- [WHAT YOU WILL DO] Every line below needs to be transcribed without alteration, and no image may be carried over.

- [AVAILABLE DATA]
↓
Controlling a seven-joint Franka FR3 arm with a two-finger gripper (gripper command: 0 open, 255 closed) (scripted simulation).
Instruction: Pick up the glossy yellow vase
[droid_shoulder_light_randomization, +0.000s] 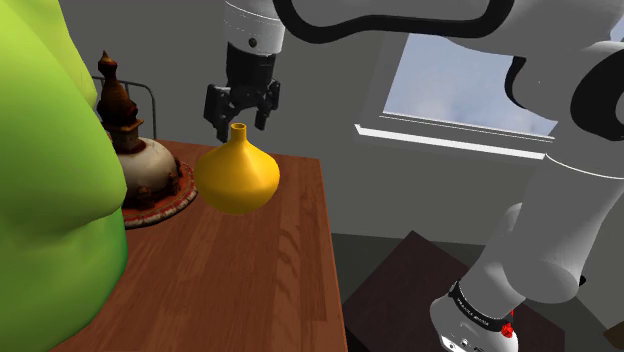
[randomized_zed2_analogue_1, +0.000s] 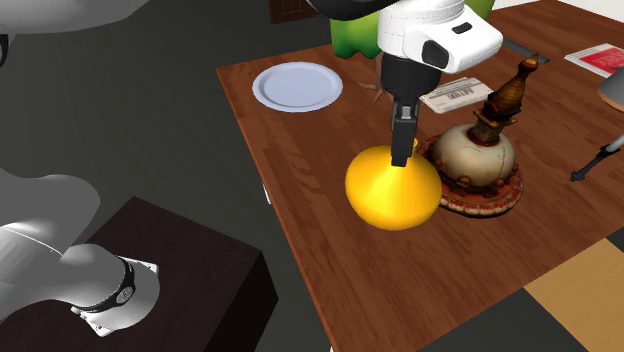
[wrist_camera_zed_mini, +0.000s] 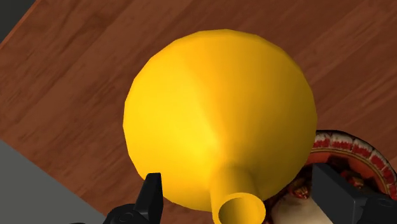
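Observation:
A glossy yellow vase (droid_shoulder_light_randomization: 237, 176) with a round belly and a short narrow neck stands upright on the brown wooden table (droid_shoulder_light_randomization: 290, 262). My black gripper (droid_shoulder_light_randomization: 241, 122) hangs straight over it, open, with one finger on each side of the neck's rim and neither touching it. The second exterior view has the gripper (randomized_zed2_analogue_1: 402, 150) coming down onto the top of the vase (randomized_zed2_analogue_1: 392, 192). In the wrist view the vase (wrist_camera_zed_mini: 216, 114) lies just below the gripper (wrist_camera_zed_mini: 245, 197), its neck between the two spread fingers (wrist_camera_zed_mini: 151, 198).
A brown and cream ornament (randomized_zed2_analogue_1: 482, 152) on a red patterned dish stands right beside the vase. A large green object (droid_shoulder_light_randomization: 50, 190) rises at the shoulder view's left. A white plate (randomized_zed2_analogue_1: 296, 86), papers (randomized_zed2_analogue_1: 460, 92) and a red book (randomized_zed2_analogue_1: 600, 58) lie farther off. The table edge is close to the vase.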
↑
- [RESULT FOR THIS TASK]
Controlling a seven-joint Franka FR3 arm with a two-finger gripper (gripper command: 0 open, 255 closed) (scripted simulation).
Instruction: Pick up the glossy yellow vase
[droid_shoulder_light_randomization, +0.000s] 
[randomized_zed2_analogue_1, +0.000s] 
[wrist_camera_zed_mini, +0.000s] 
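Observation:
A glossy yellow vase (droid_shoulder_light_randomization: 237, 176) with a round belly and a short narrow neck stands upright on the brown wooden table (droid_shoulder_light_randomization: 290, 262). My black gripper (droid_shoulder_light_randomization: 241, 122) hangs straight over it, open, with one finger on each side of the neck's rim and neither touching it. The second exterior view has the gripper (randomized_zed2_analogue_1: 402, 150) coming down onto the top of the vase (randomized_zed2_analogue_1: 392, 192). In the wrist view the vase (wrist_camera_zed_mini: 216, 114) lies just below the gripper (wrist_camera_zed_mini: 245, 197), its neck between the two spread fingers (wrist_camera_zed_mini: 151, 198).
A brown and cream ornament (randomized_zed2_analogue_1: 482, 152) on a red patterned dish stands right beside the vase. A large green object (droid_shoulder_light_randomization: 50, 190) rises at the shoulder view's left. A white plate (randomized_zed2_analogue_1: 296, 86), papers (randomized_zed2_analogue_1: 460, 92) and a red book (randomized_zed2_analogue_1: 600, 58) lie farther off. The table edge is close to the vase.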

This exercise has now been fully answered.